Now he wants more. Somehow he has convinced himself that he desperately needs to get to the Disney Store in search of some kind of figurine versions of the dwarfs. And he won’t let go.
“We
will
go to the Disney Store at Westside Pavilion,” he tells me.
“No, Ez.”
“We will. Say yes, Abba. We
will
go.”
I shake my head, but Ezra is undeterred, repeating his request with increasing urgency. The more firmly I refuse his demand, the more energetic his entreaties become.
Yes, we will, yes-we-will, yeswewill.
He is stimming on the words. He is also determined, pushing his face into mine, struggling to find any way to convince his father to give in.
“Yes, Abba. We
will
go to the Disney Store today. You
will
take me.”
I shake my head, trying to ignore him.
“But we
must
go.”
I feel both exasperated and fascinated by his persistence.

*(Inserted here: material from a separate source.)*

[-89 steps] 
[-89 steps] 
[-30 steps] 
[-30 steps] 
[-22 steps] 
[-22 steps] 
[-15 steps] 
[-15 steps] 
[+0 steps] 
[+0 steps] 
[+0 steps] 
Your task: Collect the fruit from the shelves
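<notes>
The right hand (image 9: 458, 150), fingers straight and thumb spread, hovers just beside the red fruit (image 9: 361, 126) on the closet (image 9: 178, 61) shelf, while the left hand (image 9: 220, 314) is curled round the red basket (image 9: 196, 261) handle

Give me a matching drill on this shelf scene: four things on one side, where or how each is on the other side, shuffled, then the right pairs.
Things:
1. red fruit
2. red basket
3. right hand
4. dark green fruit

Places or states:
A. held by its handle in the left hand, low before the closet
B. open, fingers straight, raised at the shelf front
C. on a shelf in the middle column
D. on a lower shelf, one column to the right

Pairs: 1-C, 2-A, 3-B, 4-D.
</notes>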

I hold steady, trying to look stern. We are locked in a standoff. Neither of us is budging. And then I get an idea: Maybe this is the moment I can induce Ezra to express himself in writing. In recent months, he has begun showing interest in the desktop computer we keep in an armoire in the living room. Since he has discovered that he can use Google to search for images, I have watched him sit at the keyboard, using a single index finger to type in the names of one animal after another: pigs, cows, bears, sheep. Mesmerized, he clicks on the mouse and stares at the monitor, surveying screen after screen of photos. But will he type more than the few letters of an animal’s name?

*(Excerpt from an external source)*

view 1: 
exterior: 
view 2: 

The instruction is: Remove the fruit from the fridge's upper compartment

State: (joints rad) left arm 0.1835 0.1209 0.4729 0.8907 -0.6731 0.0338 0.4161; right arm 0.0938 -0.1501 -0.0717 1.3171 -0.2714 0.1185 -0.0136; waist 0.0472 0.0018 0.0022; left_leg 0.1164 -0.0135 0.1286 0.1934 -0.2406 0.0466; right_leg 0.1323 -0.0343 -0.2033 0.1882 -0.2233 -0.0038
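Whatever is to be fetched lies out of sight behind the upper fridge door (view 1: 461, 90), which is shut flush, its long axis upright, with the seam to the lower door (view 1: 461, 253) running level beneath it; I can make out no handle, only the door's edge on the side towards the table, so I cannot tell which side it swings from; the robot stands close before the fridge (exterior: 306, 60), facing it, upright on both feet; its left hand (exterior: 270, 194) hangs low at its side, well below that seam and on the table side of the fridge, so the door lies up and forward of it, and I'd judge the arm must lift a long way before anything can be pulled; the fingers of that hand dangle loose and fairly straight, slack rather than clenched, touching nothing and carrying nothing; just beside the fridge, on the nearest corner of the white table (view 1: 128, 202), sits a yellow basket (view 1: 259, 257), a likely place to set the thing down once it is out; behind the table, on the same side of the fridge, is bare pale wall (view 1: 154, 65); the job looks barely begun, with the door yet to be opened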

I motion for Ezra to come with me to the computer. I sit on the black desk chair, pulling up a folding chair for Ezra. He sits, but bounces and squirms, a bundle of anxious, uncontainable energy. Without speaking, I type one sentence:
“Ezra will write here what he wants to tell Abba.”
“But you
need
to take me,” he says aloud, still begging for the Disney Store.
Silently, I point at the words on the monitor. I wait for him to read them, and wonder whether he will slow down and focus for long enough to internalize them, and whether, if he does, there is any chance that Ezra will respond in kind.
Should I read the words to him? I wonder. Will that grab his attention? I tap my right index finger on the monitor, where the first word appears:
Ezra.
He leans forward in his chair, reading.
“But I want to . . .”
I hold a finger to my lips:
Shhhh.
I point to the screen again, thinking:
Should I tell him what to do?
When he looks like he is about to plead again, I hold the finger to his lips and shake my head again—
no
—letting the silence do its work. I extend my left hand, tapping lightly on the keyboard, then touch the monitor again with my index finger.
This will never work,
I think.
He’s just not ready.
I am about to concede and let Ezra escape. And then Ezra sits up, reaches out for the keyboard, and, using only his right index finger, begins pressing on the keys.